Board Member Spotlight: Alyssa Kreikemeier

 We’re excited to kick off a series of posts introducing some new faces on the Epicenter board!

Alyssa Kreikemeier is a land lover, historian, educator writing in the southern Rockies.  Below is a brief interview with Alyssa about her background, work, and involvement with Epicenter.


Epicenter: Can you tell us a bit about your background?

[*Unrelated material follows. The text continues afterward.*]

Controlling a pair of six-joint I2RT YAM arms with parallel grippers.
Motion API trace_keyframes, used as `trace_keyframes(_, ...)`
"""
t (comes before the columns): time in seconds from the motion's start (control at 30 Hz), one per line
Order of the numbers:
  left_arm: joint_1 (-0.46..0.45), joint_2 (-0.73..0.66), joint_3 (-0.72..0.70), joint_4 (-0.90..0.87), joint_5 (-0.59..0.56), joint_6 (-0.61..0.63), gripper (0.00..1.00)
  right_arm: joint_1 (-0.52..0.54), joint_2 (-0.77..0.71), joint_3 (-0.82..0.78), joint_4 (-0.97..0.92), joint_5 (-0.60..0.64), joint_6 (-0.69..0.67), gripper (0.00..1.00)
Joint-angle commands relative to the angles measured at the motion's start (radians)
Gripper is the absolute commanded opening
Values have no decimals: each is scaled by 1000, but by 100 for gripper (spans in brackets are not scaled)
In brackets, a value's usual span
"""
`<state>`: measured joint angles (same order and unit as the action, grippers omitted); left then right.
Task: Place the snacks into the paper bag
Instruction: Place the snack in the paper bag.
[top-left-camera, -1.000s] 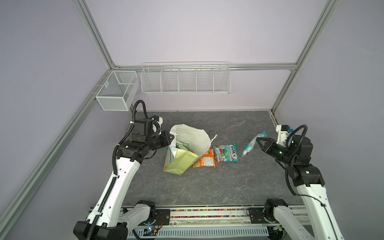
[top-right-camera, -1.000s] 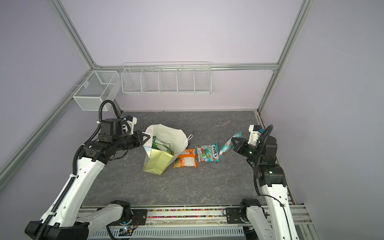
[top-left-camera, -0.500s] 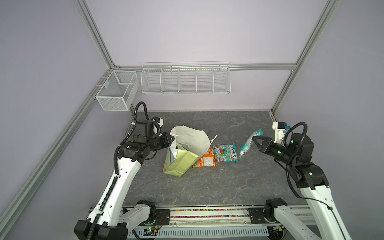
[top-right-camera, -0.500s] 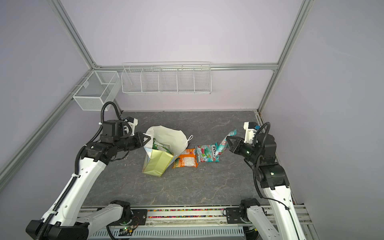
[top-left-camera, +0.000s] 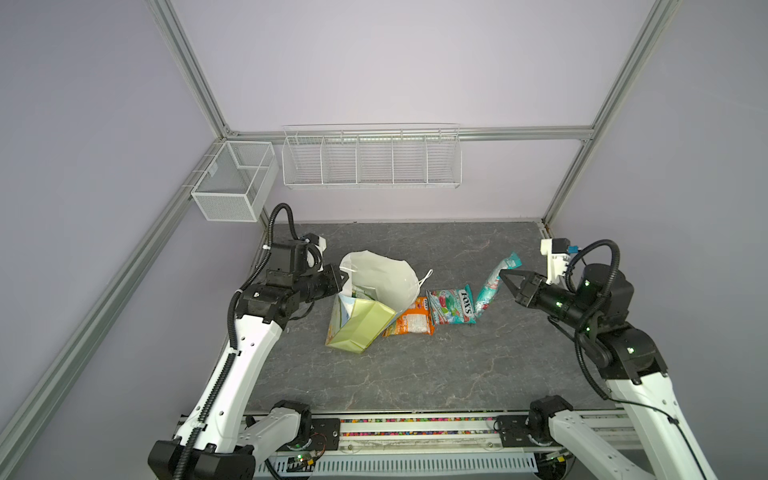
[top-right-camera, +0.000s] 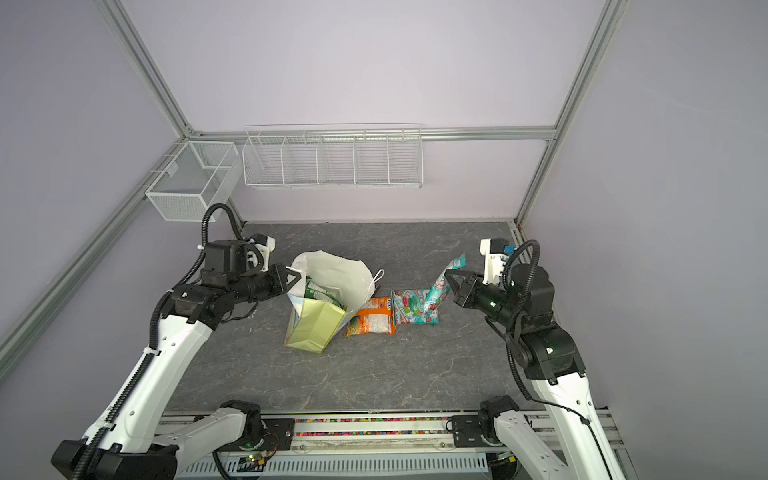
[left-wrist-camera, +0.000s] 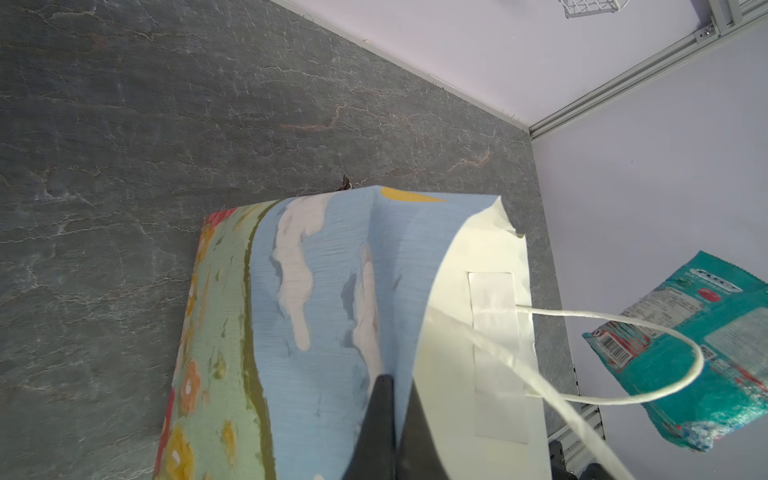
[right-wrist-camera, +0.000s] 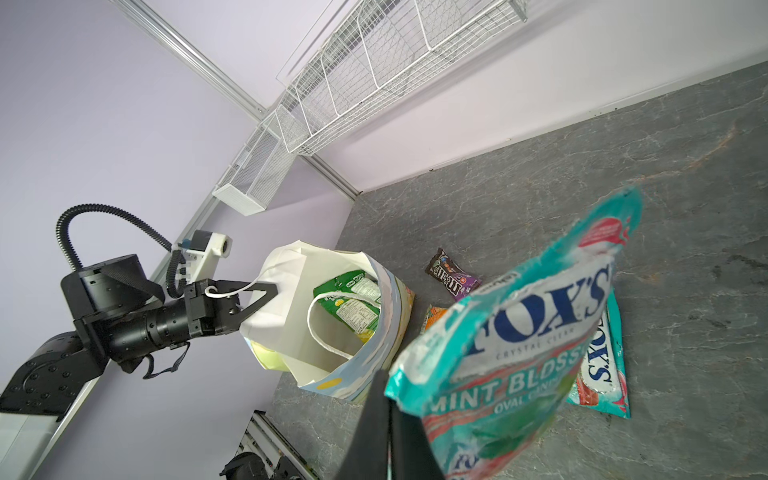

Alyssa: I grew up on a farm in southwest Montana in an upbringing that seems to me now both stereotypical and remarkable. My parents kicked us outside to play when we wanted to watch television, which consisted of only a few channels anyway as we didn’t have cable and the internet wouldn’t enter my life until I was a teenager. I never owned a key to my house—we’d only lock up when leaving for a long trip—and entertainment included floating the river, riding dirt bikes, and making a club house from an old chicken coop.

 

E: What’s your connection to rural Utah? Green River specifically?

A: The seeds of my passion for Epicenter’s work come from those childhood experiences, but I also look back with a more critical eye toward both the romance and the roughness of my rural childhood.

In high school I realized how limited my education was when I learned about the better resourced options available to high schoolers elsewhere. I wanted out of my homeplace as a teenager, traveling abroad and dreaming of attending college in a bustling city. My decision to attend Montana State University was financially driven but I didn’t regret it. There, I developed a sense of environmental consciousness and passion for social justice, which I carried to my work in Santa Fe as a teacher through AmeriCorps after college. After working in arts, education, and non-profits for three years, I moved east to be closer to my partner and to attend graduate school.

Living in Boston made me realize how profoundly the rural West matters to me. I saw rural people and places misrepresented or derided in the halls of my university but I also felt profoundly out of place in my body—suffocated by low horizons and thick air. The alienation I felt informed my doctoral research in environmental and Indigenous histories of the Intermountain West, it drove me to return to the region as soon as possible, and to engage with rural community development through Epicenter. I know Green River as a place I’ve passed through many times on road trips from the southwest to Montana and have been following Epicenter’s work for years. So far, my participation in Epicenter’s work has been limited to online engagements and meetings here in New Mexico in large part due to the COVID-19 pandemic. I look forward to the chance to visit and spend more time there in 2023.

 

E: Where do you now live and what are you working on?

A: Since 2019 I’ve lived in Santa Fe, where I spent my early twenties working in creative community engagement and education before moving away for graduate school. I currently teach environmental humanities courses and am working on a public and environmental history project about Bandelier National Monument, a sacred homeland to many Indigenous Nations.

 

E: Do you have a favorite animal, plant, and/or mineral?

A: Predictably, my favorite animal is my dog Bernie. As far as animals, plants, and minerals go,  I’d like to give a shout out to the micaceous soils that give the forest a little extra shine.